Dataset excerpt:

========

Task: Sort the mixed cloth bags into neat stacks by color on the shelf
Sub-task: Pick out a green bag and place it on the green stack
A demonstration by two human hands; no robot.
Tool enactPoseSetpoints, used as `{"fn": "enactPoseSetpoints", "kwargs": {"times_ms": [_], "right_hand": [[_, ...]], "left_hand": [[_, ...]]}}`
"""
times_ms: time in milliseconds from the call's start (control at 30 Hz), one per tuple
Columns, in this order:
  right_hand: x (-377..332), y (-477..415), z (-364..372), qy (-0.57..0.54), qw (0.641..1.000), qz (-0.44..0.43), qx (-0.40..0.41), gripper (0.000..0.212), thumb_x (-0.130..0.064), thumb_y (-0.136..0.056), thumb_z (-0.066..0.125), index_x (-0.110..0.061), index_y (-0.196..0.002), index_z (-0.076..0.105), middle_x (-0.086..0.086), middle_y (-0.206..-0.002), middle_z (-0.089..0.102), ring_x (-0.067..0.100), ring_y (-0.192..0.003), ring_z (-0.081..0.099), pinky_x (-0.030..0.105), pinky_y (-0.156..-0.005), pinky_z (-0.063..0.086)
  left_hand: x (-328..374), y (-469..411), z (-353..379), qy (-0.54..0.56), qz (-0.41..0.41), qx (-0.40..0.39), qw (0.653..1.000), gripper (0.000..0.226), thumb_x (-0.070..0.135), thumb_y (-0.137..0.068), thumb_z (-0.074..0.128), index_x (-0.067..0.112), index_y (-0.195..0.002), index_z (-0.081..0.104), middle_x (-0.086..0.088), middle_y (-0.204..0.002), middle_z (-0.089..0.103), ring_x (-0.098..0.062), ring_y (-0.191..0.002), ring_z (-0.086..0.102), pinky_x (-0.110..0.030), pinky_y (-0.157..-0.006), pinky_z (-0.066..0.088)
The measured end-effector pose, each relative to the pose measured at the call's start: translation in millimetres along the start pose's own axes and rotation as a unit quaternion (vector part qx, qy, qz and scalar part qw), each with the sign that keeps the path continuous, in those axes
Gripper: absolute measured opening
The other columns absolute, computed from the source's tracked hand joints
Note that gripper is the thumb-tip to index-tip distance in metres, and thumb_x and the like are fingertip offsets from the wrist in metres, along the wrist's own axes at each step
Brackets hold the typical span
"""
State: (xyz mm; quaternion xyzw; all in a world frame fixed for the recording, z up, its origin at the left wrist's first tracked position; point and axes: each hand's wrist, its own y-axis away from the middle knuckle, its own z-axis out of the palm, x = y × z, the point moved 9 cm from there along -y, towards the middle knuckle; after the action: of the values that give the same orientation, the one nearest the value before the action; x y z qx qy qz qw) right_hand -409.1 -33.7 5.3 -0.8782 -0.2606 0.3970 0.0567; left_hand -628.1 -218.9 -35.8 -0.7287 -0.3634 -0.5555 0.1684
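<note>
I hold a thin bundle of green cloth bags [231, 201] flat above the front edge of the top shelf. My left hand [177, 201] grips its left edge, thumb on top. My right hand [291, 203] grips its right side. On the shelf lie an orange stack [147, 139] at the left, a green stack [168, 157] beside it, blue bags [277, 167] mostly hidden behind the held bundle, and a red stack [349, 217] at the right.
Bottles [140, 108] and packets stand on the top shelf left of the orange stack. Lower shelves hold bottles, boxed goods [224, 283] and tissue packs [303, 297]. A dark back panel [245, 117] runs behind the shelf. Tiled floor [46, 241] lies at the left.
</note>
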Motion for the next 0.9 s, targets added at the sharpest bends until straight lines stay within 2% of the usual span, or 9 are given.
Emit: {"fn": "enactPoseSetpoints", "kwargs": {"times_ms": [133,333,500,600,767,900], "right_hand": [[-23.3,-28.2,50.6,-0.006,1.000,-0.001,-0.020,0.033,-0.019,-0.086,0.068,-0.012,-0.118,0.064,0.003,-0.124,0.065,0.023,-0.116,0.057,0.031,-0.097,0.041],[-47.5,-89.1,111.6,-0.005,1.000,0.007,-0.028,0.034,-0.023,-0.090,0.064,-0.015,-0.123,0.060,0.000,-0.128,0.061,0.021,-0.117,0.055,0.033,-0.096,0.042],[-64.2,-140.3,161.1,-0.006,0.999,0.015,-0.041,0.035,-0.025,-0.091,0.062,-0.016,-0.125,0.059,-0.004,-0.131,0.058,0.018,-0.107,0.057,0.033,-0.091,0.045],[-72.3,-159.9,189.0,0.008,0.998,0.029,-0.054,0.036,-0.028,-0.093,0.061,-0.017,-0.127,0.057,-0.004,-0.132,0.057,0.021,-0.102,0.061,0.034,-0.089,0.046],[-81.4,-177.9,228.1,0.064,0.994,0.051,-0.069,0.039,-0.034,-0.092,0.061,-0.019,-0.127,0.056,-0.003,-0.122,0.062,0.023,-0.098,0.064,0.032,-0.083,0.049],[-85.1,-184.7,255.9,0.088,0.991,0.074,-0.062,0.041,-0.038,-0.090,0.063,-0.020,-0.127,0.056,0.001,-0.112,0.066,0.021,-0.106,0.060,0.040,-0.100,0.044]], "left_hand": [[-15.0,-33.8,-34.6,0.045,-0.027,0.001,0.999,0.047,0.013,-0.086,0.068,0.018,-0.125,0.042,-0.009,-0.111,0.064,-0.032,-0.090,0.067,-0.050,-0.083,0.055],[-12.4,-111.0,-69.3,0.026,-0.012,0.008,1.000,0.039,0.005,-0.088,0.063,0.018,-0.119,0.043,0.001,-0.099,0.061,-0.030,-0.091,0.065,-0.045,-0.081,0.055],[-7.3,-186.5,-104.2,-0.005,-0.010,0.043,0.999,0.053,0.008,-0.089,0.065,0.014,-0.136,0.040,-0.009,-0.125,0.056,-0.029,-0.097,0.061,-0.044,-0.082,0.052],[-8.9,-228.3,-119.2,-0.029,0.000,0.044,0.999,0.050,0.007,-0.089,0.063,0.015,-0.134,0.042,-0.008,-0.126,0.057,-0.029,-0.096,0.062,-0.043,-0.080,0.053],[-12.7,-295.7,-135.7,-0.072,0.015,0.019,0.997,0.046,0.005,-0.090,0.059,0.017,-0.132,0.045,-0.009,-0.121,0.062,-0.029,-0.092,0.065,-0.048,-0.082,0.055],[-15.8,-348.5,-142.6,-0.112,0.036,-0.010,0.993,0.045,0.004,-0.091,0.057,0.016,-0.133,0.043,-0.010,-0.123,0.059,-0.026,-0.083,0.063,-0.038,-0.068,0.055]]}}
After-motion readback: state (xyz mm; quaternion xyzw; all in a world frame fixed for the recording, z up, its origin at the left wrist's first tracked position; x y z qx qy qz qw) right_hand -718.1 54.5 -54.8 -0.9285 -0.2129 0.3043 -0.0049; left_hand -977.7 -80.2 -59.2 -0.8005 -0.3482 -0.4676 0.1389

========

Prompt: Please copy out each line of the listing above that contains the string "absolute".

Answer:
Gripper: absolute measured opening
The other columns absolute, computed from the source's tracked hand joints

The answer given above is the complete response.